Sobre este punto, Cotarella se mostró favorable a trabajar también con productos sin alcohol o con alcohol reducido, pese a admitir que no son su opción preferida. Dijo que, si el mercado los pide, los enólogos no pueden negarse a elaborarlos y deben hacerlo con el mayor nivel técnico posible. En su opinión, estos productos pueden servir como vía de entrada para personas que se consideran abstemias sin haber probado nunca una copa de vino y que podrían acercarse después a otras referencias si encuentran propuestas bien hechas.
La entrevista partía de una conversación sobre la temperatura adecuada para servir los vinos tintos en verano, pero derivó hacia una reflexión más amplia sobre precios, consumo y futuro del sector. En ese intercambio, Cotarella defendió además una producción más ajustada a la demanda real del mercado para evitar excesos de oferta.
También atribuyó un papel importante a los enólogos actuales, a quienes describió como profesionales que ya no se limitan al trabajo técnico en bodega. Según dijo, ahora participan también en áreas como las tendencias de consumo, el marketing y la comunicación, ámbitos que pueden ayudar a orientar mejor la oferta.
Las declaraciones abren un debate sensible para el vino italiano y europeo: hasta qué punto la escalada del precio final puede poner límites al consumo cotidiano y empujar al producto hacia una posición más exclusiva.
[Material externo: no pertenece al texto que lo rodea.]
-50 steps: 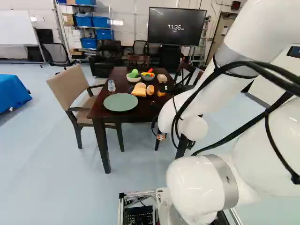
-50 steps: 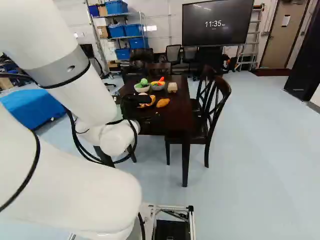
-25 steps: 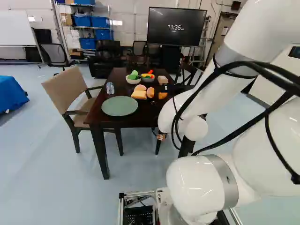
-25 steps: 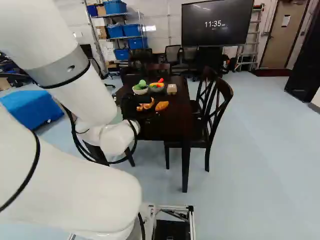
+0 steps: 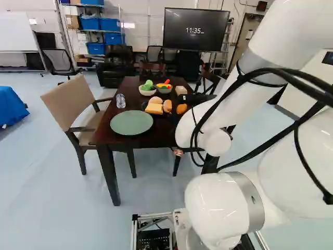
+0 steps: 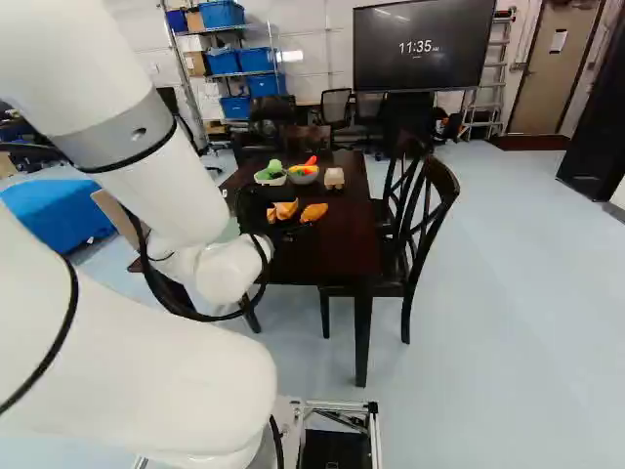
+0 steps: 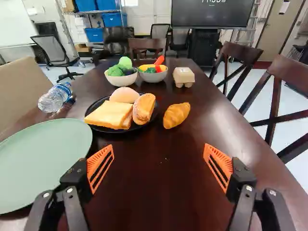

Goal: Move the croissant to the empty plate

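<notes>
Your claw: 1, wide, holding 0 items. Croissant: 1, on the table, about 12 o'clock from your claw, ungripped. Green plate: 1, empty, about 10 o'clock. Delivered: 0. Left for you, likely 4 steps: approach, grip, carry, release.

Table: green plate, black plate, bowls, bottle, croissant, carton.

"Call the black plate the clock's centre, screen side twelve. What's on it?"
"Bread, a bun and a roll."
"Around it?"
"Bowl of greens at twelve, pepper bowl and carton toward one."
"Nine?"
"Bottle, then tan chair."
"Three?"
"Dark chairs, beside the surface."
</notes>
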You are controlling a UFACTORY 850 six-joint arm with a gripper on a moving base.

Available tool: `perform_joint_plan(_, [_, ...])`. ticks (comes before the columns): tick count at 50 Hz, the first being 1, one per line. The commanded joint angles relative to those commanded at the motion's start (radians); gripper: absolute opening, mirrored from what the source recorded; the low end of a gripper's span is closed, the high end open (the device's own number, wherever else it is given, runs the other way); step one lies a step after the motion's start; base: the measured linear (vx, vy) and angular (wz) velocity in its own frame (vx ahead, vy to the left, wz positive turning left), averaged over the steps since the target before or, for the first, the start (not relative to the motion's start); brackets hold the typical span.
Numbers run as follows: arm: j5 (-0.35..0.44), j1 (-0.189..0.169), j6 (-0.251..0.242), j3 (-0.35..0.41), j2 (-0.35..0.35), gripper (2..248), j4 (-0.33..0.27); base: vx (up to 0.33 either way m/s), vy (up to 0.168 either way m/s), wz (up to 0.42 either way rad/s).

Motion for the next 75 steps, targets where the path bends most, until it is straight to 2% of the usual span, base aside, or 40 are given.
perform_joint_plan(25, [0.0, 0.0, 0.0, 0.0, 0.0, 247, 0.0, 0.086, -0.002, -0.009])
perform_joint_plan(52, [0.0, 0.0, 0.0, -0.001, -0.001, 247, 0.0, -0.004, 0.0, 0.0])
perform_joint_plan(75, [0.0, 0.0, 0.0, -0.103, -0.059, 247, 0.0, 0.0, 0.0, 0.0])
La cuestión afecta tanto a bodegas como a distribuidores, hostelería y comercio especializado, porque cualquier ajuste en los márgenes tendría efecto sobre toda la cadena.
El planteamiento de Cotarella no cuestiona el valor de los grandes vinos ni el espacio del vino premium dentro del mercado. Su crítica se centra en la extensión de precios muy altos a botellas que no responden a ese perfil y que, según su criterio, deberían mantener una relación más razonable entre lo que cuesta producirlas y lo que paga el cliente final.